Indépendamment de la gravure du portrait de madame de Sévigné, finement exécutée par Jacques Chereau pour l'édition des Lettres de 1734, le chevalier Perrin en fit faire une autre pour son édition de 1754. Ce portrait a été peint par Febure ou Lefebvre, le même qui fit celui de Bussy, reproduit en tête de ses Mémoires, édition in-4o, et gravé par Édelinck. Ce portrait de Lefebvre ressemble plus à celui de Nanteuil qu'à celui de l'édition de 1734: la coiffure est presque semblable, mais la tête est penchée; il est vu de trois quarts; les yeux sont plus grands, la face moins pleine, et il a plus de physionomie. Lefebvre a fait beaucoup de portraits de personnages illustres; un grand nombre ont été reproduits par Poilly, Van Schuppen, Balechou, et d'autres. Né en 1736, il mourut à Londres en 1775. Il était l'élève de Charles le Brun; il ne flattait point les traits, et n'aimait pas à peindre les femmes avec du fard. C'est peut-être pour cela que madame de Sévigné estimait peu ses ouvrages. Dans la belle collection d'Odieuvre il y a un portrait de madame de Grignan par Ferdinand, celui qui a peint Ninon: il est gravé par Pinssio. Ce portrait, quoique différent de ceux qu'on a faits depuis, est bien celui de la même femme, et a dû être ressemblant. Il paraît que M. de Grignan avait donné son portrait, peint par un artiste provençal, à M. de Coulanges, et qu'il existait du comte un autre portrait peint par Lefebvre; car madame de Sévigné écrit à sa fille (le 19 février 1672, t. II, p. 392, édit. G.): «Mais que vous dirai-je de l'aimable portrait que M. de Grignan a donné à M. de Coulanges? Il est beau et très-ressemblant: celui de Lefebvre est un misérable auprès de celui-ci. Je fais vœu de ne jamais revenir de Provence que je n'en aie un pareil, et un autre de vous: il n'y a point de dépense qui me soit si agréable.»

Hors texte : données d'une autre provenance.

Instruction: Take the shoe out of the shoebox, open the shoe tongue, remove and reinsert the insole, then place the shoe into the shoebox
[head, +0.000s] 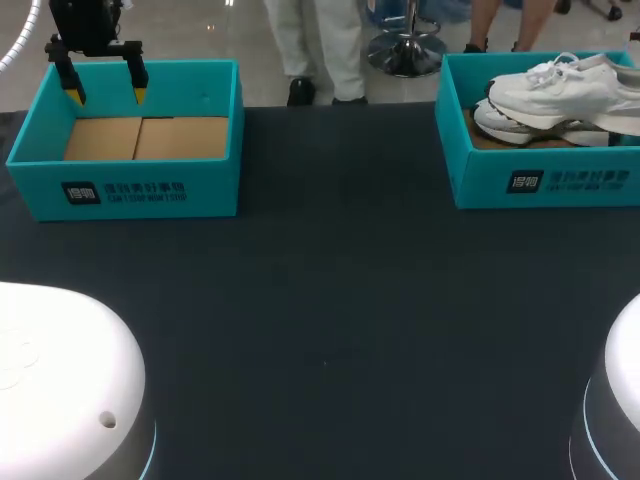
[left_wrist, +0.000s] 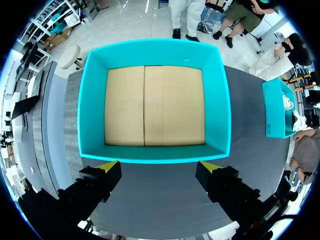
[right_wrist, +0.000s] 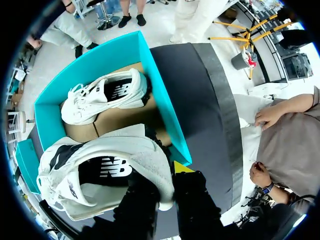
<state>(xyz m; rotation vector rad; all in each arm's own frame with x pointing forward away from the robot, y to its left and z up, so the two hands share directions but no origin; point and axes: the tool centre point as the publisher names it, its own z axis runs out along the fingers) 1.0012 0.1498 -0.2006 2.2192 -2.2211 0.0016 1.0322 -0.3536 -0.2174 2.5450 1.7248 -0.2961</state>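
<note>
Nearest in the head view, two rounded white arm bases fill the lower left and lower right corners of the frame. The dark table runs between and beyond them.

Farther back, at the upper left of the frame, stands the left box, teal with a brown cardboard floor. The left gripper hangs above it, jaws spread wide with nothing between them. In the left wrist view the two yellow tips sit well apart and the box lies just ahead of them.

At the upper right of the frame stands the right box, also teal, with a pair of white shoes at it. In the right wrist view the right gripper has the held shoe by the rim at its heel. One dark finger reaches into the opening and the other, with its yellow tip, stands outside. The jaws seem to pinch that rim between them, though the fingers hide the contact itself. This shoe is raised over the near end of the box, and its dark insole shows through the opening. Ahead of it the second shoe lies on the box's cardboard floor, opening upward, well apart from the gripper.
</note>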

Madame de Sévigné, avec toute raison, préféra Mignard au peintre provençal, et elle profita du séjour de madame de Grignan à Paris pour faire exécuter pour elle, dans les premiers mois de l'année 1675, le portrait de sa fille. Il obtint bientôt une certaine célébrité. (Sévigné, Lettres, 4 et 9 septembre, t. III, p. 452 et 460.) Dans sa lettre du 19 août 1675 (t. III, p. 411, édit. M., et t. IV, p. 35, édit. G.), elle dit à madame de Grignan: «Votre portrait a servi à la conversation; il devient chef-d'œuvre à vue d'œil; je crois que c'est parce que Mignard n'en veut plus faire.» Mignard avait, il est vrai, soixante-cinq ans lorsqu'il peignit madame de Grignan; mais aucun peintre n'a prolongé plus longtemps sa carrière d'artiste. Né en 1610, il mourut en 1695. Ses derniers portraits furent ceux de la famille royale d'Angleterre, qu'il exécuta à l'âge de quatre-vingt-quatre ans. Un peu auparavant il fit celui de madame de Maintenon, le plus célèbre de tous, et peignit Louis XIV pour la dixième fois.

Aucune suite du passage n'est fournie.